We focus on the Great Lakes Region of North America, analyzing both surface measurement data and numerical model simulations. Ten years worth of PM10 and PM2.5 data at a selection of sites in the Upper Midwest as reported by the U.S. Environmental Protection Agency (EPA) are correlated with large-scale meteorology over the region from the National Centers for Environmental Prediction (NCEP) reanalysis data. We use two statistical downscaling methods (multiple linear regression and analog) to identify which processes have the greatest impact on aerosol concentration variability. Based on these correlations, we can estimate PM over periods when no data are available, and over periods where data were withheld for model verification.

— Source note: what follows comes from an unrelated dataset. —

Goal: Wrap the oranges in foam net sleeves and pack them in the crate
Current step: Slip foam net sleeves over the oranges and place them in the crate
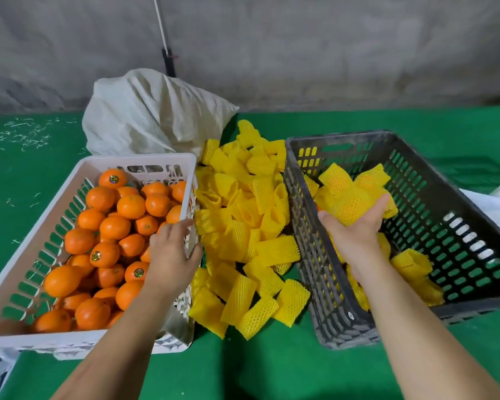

We find that sites in urban or industrial areas tend to exhibit correlations between PM concentrations and surface winds and atmospheric stability. Sites in suburban and rural areas have PM correlated with sea level pressure, geopotential height, and mid-level winds, indicative of synoptic-scale processes. Preliminary results suggest that regional meteorological processes account for 54 – 71% of aerosol concentration variability at study sites.
Using the Weather Research and Forecasting (WRF) model, an advanced mesoscale numerical weather prediction model, we simulate regional conditions conducive to high PM episodes to further examine how meteorology across scales contributes to elevated aerosol levels.